Squeegee chick, but not the one I'm talking about.

Anyway, back to this woman. She was young, and most of the young ones have given it up. You don’t often see squeegie kids anymore, though you used to alot. Now it’s mostly old-timers or guys in their thirties who have been rode hard and put away wet. This woman was in her early twenties, and she had an entourage with her, also in their twenties. Some had rags and some had buckets, so maybe they were more of a pit crew, but they didn’t squeegie, just sat on the church stairs, watching, cheering. They had the Axl headscarves and tats everywhere, the homemade kind, and silver skull jewelry and lots of black denim and leather. A heroin rock look. Shoulda been a photographer for some Euro mag, they would have loved the shot.

But this woman. Right, her. Anyway, she was wearing very faded, very dark purple lowrider jeans with a Harley Davidson bandanna as a belt, and she had a little do-rag on her head to keep her shortish blonde curlyques out of her eyes, and a jean jacket, open all the way down.

And no shirt.

Lavender lacy bra; she had clearly studied that chapter of Dress for Success for Women, where he says that odd colours of lingerie drive men wild, and the lacier, the better, no matter what kind of man you are trying to attract. Yes, there was every reason to believe she knew what she was doing.

She was raking in the dough as she leaned WAY over the windshields of those Lexii and Mercedii. And the entourage watched, and cheered.

Squeegee, full service

6 thoughts on “Marketing MacGuffins for Squeegies

  1. The warm BC weather really works for these guys. Apparently they often have to put their “spare change” in the water bucket to keep from clanking. Oh–and for those who feel that by encouraging them they’re somehow contributing to something:

    Where does a penniless (after purchase of rock, baggie, or ?) addict get a squeegee? And why do none of the gas stations downtown have a) squeegees or b) ends on their air hoses? (hint–an air hose usually ends in a handy, heat-resistant metal tube.

    Of course, the city swarms with the ones who just lean on the median with a cardboard sign that says “hungry and homeless”. So by comparison squeegeeing is positively entrepreurial.

    For true comparison, take a long skate out to the highway at Hastings. On the corner where cars come in off the Second Narrows/Ironworkers’ Memorial bridge you may find a skinny bearded dude of forty-to-sixty weaing a highway vest and carrying a broom and dustpan.

    He never hassles the traffic. He just sweeps his way around the traffic islands. People often mistake him for a city employee. When I drove that route regularly I used to say “hi” and give him smokes and the odd loonie. He was polite and gracious.

    And every time some punk-ass with a dog says “change dude?” I remember him and clench my fist tightly around my change.

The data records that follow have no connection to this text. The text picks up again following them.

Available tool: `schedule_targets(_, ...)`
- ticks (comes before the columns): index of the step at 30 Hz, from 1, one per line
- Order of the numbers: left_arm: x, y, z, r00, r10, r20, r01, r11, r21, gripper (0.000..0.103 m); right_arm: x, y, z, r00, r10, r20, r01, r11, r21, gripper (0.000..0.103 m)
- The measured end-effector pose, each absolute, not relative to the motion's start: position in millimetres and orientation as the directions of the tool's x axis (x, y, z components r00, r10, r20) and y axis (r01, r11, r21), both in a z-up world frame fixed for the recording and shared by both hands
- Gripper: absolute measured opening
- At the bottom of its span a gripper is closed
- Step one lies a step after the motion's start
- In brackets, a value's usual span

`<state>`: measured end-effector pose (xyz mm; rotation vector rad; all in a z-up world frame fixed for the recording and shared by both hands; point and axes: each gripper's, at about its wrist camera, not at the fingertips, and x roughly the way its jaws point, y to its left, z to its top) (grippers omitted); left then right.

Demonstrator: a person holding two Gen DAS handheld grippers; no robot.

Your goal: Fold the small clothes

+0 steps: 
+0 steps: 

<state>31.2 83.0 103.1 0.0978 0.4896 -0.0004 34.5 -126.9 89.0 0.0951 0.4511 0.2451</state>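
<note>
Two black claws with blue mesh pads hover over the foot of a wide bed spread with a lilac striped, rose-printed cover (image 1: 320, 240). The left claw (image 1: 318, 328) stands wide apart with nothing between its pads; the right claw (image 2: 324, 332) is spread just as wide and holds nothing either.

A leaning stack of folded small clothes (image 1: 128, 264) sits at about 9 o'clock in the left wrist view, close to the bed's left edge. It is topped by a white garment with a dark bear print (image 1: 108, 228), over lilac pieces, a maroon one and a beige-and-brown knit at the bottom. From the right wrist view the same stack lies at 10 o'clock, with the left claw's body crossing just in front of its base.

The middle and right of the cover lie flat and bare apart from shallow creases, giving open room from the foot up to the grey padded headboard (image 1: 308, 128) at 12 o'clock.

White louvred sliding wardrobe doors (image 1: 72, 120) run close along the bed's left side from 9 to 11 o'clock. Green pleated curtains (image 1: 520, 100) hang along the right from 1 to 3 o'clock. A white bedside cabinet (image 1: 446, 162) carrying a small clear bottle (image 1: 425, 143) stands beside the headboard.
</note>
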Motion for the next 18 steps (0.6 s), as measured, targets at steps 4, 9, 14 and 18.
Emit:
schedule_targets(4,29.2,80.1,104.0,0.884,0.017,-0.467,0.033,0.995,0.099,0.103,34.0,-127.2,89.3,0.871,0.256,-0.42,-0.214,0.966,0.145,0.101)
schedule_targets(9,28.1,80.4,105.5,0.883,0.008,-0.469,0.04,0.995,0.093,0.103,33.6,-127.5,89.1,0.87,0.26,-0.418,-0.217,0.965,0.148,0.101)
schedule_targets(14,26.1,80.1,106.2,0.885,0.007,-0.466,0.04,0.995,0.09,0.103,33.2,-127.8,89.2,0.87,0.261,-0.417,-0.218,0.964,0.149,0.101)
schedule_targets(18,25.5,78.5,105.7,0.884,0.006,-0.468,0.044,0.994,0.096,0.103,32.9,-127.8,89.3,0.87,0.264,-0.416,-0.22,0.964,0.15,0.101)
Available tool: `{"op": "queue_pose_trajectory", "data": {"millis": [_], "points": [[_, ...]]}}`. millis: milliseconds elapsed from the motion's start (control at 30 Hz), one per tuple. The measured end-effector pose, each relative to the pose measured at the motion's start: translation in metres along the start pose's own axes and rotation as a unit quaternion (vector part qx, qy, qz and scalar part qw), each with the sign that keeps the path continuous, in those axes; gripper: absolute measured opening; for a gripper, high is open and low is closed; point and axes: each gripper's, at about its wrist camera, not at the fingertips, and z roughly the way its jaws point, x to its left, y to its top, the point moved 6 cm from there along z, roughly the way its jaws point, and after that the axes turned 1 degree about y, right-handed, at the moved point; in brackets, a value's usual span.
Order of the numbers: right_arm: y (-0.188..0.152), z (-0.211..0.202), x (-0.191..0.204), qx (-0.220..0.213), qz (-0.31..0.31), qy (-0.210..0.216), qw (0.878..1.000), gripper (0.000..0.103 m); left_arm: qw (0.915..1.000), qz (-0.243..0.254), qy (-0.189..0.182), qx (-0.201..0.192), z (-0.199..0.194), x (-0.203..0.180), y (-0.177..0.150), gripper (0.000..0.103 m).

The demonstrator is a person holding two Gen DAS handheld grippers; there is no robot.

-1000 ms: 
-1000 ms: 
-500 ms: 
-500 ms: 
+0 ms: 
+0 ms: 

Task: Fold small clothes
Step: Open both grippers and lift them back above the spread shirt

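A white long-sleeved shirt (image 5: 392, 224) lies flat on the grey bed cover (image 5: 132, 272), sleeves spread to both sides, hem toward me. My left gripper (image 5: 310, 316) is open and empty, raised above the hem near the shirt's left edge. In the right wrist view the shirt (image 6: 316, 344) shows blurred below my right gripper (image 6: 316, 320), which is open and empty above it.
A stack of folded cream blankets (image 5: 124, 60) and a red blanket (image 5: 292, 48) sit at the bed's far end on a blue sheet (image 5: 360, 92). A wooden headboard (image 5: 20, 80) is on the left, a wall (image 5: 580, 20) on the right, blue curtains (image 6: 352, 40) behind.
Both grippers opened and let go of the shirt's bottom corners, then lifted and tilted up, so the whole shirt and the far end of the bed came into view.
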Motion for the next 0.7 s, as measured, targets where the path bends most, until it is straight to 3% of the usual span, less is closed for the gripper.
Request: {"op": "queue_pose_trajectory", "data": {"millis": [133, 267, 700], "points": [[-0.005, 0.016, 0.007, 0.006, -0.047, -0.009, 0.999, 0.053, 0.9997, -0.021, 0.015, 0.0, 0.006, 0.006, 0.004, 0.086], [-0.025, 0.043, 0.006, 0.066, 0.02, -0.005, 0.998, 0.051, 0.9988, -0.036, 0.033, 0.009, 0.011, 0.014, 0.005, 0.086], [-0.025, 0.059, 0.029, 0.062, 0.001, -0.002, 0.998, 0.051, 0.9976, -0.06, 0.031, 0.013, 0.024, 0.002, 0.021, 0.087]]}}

  2. Oh, have I not told you that the dog can actually be a rental??? Some day I’ll do another post about that…and the guy who rents out posts in front of the London Drugs on Broadway. I think he charges 20%, with a minimum per diem.

  3. Y’know, I’m totally in favour of that. Good on ‘im. Businesslike.

    I don’t favour the usual good-citizen action of banning beggars. I’d prefer to ban giving them money.

    My local council just tried to introduce ban-handling with a maximum $2000 fine on repeat offenders. ‘Round here we don’t get the tourist beggars, usually. They’re genuinely poor (mostly alcoholic, but genuinely poor nonetheless). So they should pay a fine how?

    Anyone who actually has “spare change” should be donating it through formal channels and getting a tax receipt. My taxes are paid for cradle-to-grave social security, and as weak as that structure is, every dollar that falls into a hat on the pavement weakens it more. So fine the hell out of the donor–that’ll at least look after the spare change.

    On the other hand, if every idiot who encourages them stopped giving, they’d soon find gainful employment–or another spot.

    Our local regular is called Whispering Bill (according to his bio in the paper). He picks his hat up off the ground when he sees me coming. Presumably ’cause he knows I’m good for a polite hello and wants to have something to tip.

  4. How much of a fine would you be willing to pay for what you gave that fellow at Cassiar and Hastings?

    I see it as an offer to do business, same as having a storefront. That is to say, I don’t have an issue with it one way or another until someone gets in my face about it. If you’re blocking the sidewalk, extorting money for the use of public spaces, or harrassing passersby, then you should be cited for those offences. That’s why I’m opposed to the nasty new anti-panhandling legislation they’ve brought in here in Vancouver.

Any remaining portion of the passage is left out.